> _Your assignment_
Your answer must consist of exactly the lines below, starting with the line with "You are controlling" and going on through the line with "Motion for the", and nothing else.
[Records to process]
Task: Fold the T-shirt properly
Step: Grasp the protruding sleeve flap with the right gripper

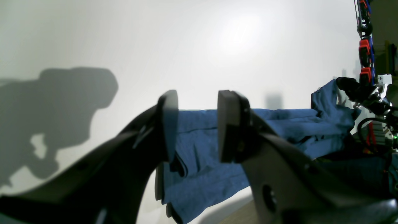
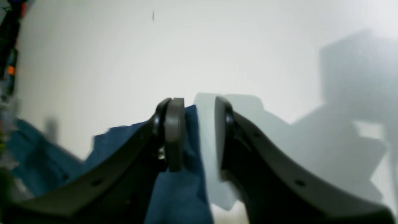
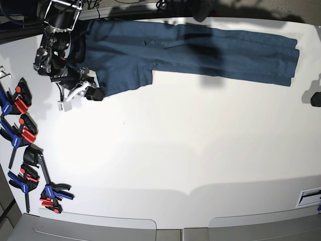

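White and evenly lit, the surface (image 3: pixel 175 150) fills the base view, with the T-shirt (image 3: pixel 200 47) stretched in a long dark blue band along its far edge. The cloth runs from the far left corner almost to the right edge of that view, where it ends in a squared end. Nearer the left it widens, and one flap hangs toward the camera.

At the far left of the base view, the right tool (image 2: pixel 194 133) sits just beside that flap. From the right wrist camera its jaws stand apart, with a fold of blue cloth lying against the inner face of one finger (image 2: pixel 174 133) and pale surface showing across the rest of the gap. Whether the cloth is pinched cannot be told from these views.

The left tool (image 1: pixel 197 124) is barely seen at the right edge of the base view. Its own camera shows the two dark pads parted, nothing between them, and the shirt lying flat on the surface beyond.

A row of red-and-blue spring clamps (image 3: pixel 22 135) lies along the left edge of the surface, well apart from the shirt.
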Motion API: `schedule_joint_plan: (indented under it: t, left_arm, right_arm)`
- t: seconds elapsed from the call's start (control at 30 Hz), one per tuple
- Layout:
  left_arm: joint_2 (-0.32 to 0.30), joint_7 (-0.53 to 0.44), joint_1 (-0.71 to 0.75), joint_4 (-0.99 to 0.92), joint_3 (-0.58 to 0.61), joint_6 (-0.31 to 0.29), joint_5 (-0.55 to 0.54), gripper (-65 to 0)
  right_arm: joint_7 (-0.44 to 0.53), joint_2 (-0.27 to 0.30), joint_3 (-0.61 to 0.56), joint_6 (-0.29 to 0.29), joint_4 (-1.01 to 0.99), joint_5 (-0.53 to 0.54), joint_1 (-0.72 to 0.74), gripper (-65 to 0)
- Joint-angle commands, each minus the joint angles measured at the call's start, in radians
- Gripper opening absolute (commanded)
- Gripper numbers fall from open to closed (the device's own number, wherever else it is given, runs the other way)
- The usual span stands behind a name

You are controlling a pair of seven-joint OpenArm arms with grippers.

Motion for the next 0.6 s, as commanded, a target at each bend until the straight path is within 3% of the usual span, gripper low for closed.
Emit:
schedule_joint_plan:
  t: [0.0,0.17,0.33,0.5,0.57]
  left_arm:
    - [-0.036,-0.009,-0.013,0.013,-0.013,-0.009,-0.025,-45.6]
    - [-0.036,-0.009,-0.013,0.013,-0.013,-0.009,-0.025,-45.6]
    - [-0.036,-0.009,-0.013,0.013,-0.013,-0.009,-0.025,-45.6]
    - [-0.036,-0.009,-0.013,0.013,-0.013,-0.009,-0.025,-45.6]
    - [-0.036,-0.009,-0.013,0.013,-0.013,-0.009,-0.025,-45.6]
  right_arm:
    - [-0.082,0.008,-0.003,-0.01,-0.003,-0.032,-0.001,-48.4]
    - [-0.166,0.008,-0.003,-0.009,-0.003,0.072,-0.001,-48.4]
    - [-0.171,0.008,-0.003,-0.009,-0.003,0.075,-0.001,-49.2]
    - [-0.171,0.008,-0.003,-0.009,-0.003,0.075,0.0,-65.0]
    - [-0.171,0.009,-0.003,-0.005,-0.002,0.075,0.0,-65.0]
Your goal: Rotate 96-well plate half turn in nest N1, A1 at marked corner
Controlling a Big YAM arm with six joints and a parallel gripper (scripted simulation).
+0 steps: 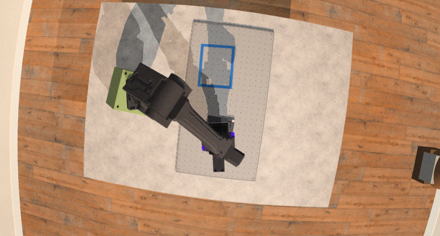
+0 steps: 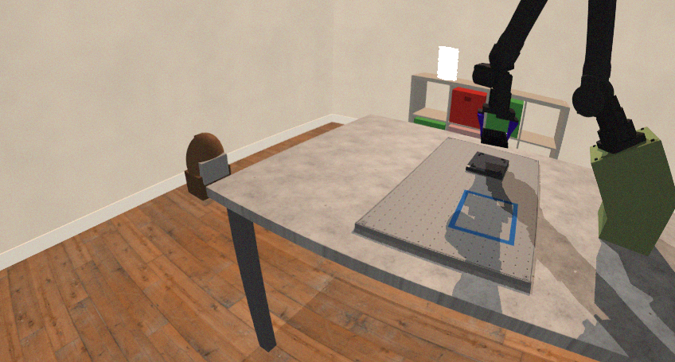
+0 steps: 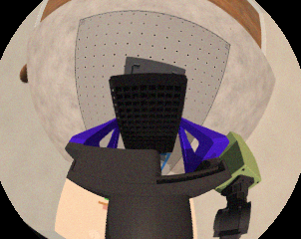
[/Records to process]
> _Task result_
You are controlling a pair of seven-joint OpenArm arms with grippers.

Motion for the next 0.6 s, as commanded, a target at each bend until the straight path is within 3% of the usual span, gripper low for closed.

This answer is now finished.